NASA Administrator Charles Bolden held a news conference Friday at the Kennedy Space Center in Florida.

"Today we're announcing another critical step toward launching our astronauts from U.S. soil on space systems built by American companies," said Bolden. "We've selected three companies to develop crew transportation capabilities as a fully integrated system and keep us on track to end the outsourcing of our human spaceflight program."

The three companies are the California-based Space Exploration Technologies - commonly known an SpaceX - the Colorado-based Sierra Nevada Corporation and the Texas-based Boeing Company.

"By keeping these three companies in the mix, we not only ensure competition, which is good for the taxpayers, but we're also guaranteeing that we never find ourselves in the situation we're in today - dependent on a sole provider to get our crews to space," said Bolden. "For the next 21 months, these partners will perform tests and complete designs.
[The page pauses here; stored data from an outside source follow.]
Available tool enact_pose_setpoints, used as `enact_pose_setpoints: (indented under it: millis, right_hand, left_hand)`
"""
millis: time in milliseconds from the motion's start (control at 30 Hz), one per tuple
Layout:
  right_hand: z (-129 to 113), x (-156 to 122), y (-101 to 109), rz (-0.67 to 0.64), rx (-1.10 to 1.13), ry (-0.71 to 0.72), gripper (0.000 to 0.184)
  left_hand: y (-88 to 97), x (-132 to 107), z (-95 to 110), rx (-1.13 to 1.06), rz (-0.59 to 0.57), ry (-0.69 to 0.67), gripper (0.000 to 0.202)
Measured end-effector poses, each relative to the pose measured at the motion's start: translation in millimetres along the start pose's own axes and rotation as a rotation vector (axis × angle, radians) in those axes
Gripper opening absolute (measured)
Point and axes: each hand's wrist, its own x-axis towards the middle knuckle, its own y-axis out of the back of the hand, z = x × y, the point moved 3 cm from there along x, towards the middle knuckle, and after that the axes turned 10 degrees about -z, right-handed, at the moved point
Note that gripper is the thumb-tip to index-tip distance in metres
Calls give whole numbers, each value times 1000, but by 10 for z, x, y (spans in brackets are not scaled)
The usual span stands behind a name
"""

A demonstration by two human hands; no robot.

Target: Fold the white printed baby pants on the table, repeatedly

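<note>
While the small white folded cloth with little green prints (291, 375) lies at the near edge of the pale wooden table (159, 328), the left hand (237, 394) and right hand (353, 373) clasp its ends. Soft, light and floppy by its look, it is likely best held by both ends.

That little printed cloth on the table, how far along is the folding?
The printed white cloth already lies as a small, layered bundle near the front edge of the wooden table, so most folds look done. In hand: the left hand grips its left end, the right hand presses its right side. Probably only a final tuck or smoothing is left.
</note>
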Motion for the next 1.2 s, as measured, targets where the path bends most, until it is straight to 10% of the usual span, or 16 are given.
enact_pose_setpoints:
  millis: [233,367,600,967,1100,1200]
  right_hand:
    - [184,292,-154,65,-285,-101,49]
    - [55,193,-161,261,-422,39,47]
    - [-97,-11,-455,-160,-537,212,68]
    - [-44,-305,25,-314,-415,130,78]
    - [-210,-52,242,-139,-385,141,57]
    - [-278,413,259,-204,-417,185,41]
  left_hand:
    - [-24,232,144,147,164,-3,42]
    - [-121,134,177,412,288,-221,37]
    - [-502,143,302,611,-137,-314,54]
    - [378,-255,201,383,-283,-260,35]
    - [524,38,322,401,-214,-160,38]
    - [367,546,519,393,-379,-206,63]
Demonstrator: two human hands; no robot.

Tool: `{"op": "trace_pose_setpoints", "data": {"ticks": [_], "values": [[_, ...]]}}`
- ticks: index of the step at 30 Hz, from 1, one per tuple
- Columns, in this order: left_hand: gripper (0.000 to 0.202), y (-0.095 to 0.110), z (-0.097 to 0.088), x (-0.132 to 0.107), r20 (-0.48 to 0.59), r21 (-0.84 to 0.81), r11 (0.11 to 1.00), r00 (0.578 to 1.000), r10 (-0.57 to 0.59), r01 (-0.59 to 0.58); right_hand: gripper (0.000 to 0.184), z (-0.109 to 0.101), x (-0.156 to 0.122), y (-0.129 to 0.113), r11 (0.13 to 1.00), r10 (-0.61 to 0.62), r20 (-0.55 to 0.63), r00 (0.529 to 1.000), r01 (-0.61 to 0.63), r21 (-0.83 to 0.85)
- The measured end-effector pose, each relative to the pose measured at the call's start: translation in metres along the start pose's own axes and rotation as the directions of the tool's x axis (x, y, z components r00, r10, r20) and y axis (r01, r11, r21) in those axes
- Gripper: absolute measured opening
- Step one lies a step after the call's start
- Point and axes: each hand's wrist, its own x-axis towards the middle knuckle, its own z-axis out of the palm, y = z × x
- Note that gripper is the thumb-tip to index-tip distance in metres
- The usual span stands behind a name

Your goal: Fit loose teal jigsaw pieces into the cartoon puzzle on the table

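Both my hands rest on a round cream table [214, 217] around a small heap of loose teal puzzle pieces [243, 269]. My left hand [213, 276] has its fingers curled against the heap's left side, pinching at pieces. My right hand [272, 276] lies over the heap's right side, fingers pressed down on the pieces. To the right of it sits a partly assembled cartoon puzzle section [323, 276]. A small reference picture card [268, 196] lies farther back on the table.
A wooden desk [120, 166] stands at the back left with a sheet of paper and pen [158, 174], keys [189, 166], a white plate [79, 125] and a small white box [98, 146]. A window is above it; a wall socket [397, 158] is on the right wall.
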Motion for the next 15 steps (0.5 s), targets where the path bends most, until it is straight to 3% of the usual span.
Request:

Through this initiative, NASA will help the private sector design and develop the human spaceflight capability that could ultimately lead to the availability of human spaceflight services for both government and commercial customers."

Seven companies submitted proposals to NASA, and the space agency selected three to sign agreements. NASA says the three companies offer proven track records, as well as diversity. They have proposed two types of spacecraft - a capsule and a lifting body - and two types of launch vehicles - SpaceX's Falcon 9 rocket and the veteran Atlas V rocket. All three companies would primarily launch from Cape Canaveral, Florida.

According to the agreements, companies are paid only when they meet set milestones. This so-called "pay for performance" plan helps keep taxpayer costs in check. Sierra Nevada Corporation could earn $212.5 million if it meets all nine milestones. Boeing Company could earn $460 million if it meets its 19 milestones.  And SpaceX could earn $440 million if it meets its 14 milestones.

NASA already has a commercial cargo deal with SpaceX, which made history in May with its Falcon 9 rocket and Dragon space capsule.  SpaceX is the first and only private company to send a commercial spacecraft to the International Space Station. Regular cargo transportation missions are planned to start later this year.  

SpaceX plans to reconfigure the Dragon space capsule to accommodate astronauts.    

During a follow-up conference call, NASA's director for commercial spaceflight development, Philip McAlister, said astronauts could launch to the space station from the U.S. in about five years.

"NASA has put in our documents that we believe a 2017 date for operational missions to the ISS is a reasonable date," said McAlister.

SpaceX says its crewed test flight could come as early as 2015, if everything flows smoothly.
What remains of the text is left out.